These teachings were refuted by St. Alexander, the
bishop of Alexandria, and by St.
Athanasius.[116]
Note on the evolution of dogma or the progressive
understanding of dogma.
The definition of the Council of Nicaea on the
consubstantiality of the Word is clearly nothing more than
an explanation or more explicit statement of the
proposition contained in the prologue of St. John's
Gospel: "The Word was God." The consubstantiality
is not arrived at by an objectively illative process which
deduces a new truth from another, as, for example, when
we conclude that man is free from the fact that he is
rational. To arrive at the knowledge of this
consubstantiality an explicative process is sufficient, or
at the most a subjectively illative process, by which the
mind proceeds to the deduction of a new truth. By the
simple explicative process the second statement is shown to
be equivalent to an earlier simpler proposition.

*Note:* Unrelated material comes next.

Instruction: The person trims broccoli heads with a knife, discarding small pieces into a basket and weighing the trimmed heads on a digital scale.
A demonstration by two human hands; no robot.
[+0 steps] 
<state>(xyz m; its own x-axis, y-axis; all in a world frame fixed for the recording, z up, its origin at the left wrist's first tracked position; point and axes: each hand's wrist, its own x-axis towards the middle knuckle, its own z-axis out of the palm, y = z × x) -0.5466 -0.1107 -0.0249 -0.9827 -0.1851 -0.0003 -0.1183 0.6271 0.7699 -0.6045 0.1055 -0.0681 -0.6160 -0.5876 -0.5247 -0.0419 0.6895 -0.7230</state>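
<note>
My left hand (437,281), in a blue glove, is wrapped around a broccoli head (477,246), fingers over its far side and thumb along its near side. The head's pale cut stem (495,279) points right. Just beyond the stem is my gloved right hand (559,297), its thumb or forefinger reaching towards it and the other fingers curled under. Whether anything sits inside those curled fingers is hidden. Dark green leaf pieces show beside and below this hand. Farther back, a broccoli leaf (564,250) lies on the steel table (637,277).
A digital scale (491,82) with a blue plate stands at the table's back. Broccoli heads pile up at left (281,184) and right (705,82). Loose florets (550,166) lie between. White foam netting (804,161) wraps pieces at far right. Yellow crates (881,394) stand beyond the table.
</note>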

The explicative process is most easy: God is one, but
the indivisible and infinite divine nature cannot be
multiplied. This monotheism is manifestly based on
faith, for we read, "Wear, O Israel, the Lord our
God is one Lord" (Deut. 6:4); "See ye that I
alone am, and there is no other God beside Me"
(Deut. 32:39); "And Jesus answered him:...
the Lord thy God is one God" (Mark 12:29);
"We know that an idol is nothing in the world, and that
there is no God but one" (I Cor. 8:4).
On the supposition of monotheism, we read further,
"And the Word was God, " or, the Word, the
only-begotten Son of God, is God, like the Father.
Therefore the Father and the Son are consubstantial,
that is, they are not distinct with regard to essence and
substance but only by reason of paternity and filiation,
which is the opposition of relation. Again, Jesus
said, "I am the truth and the life." This process
does not attain to a new truth deduced from that revealed
truth, "And the Word was God, " but it explains it
on the supposition that monotheism is established.
Therefore, in spite of what has been said by recent
students, the divine consubstantiality is not a
theological conclusion sanctioned by definition.
St. Athanasius, from another approach, proves the
consubstantiality by a proper illative process from two
revealed premises.[117] St. Athanasius declared:
Only God deifies, or makes divine by participation.
But the Word of God deifies us. Therefore He is
God, and consequently homousios with the Father, from
whom He proceeds not by creation but by generation in the
identity of nature.
Father Marin Sola teaches: "The consubstantiality
defined by the Council of Nicaea was a revealed truth.
But where and how was it revealed? It was revealed in
other truths, which contained it implicitly and from which
it was deduced by reasoning. These other truths are:
1. Jesus Christ is truly the Son of God; 2. in
God there is simple unity and there can be no division of
substance."[118]
At this point we depart from Sola and Batiffol, holding
that consubstantiality is not really a theological
conclusion but a truth of faith more explicitly stated.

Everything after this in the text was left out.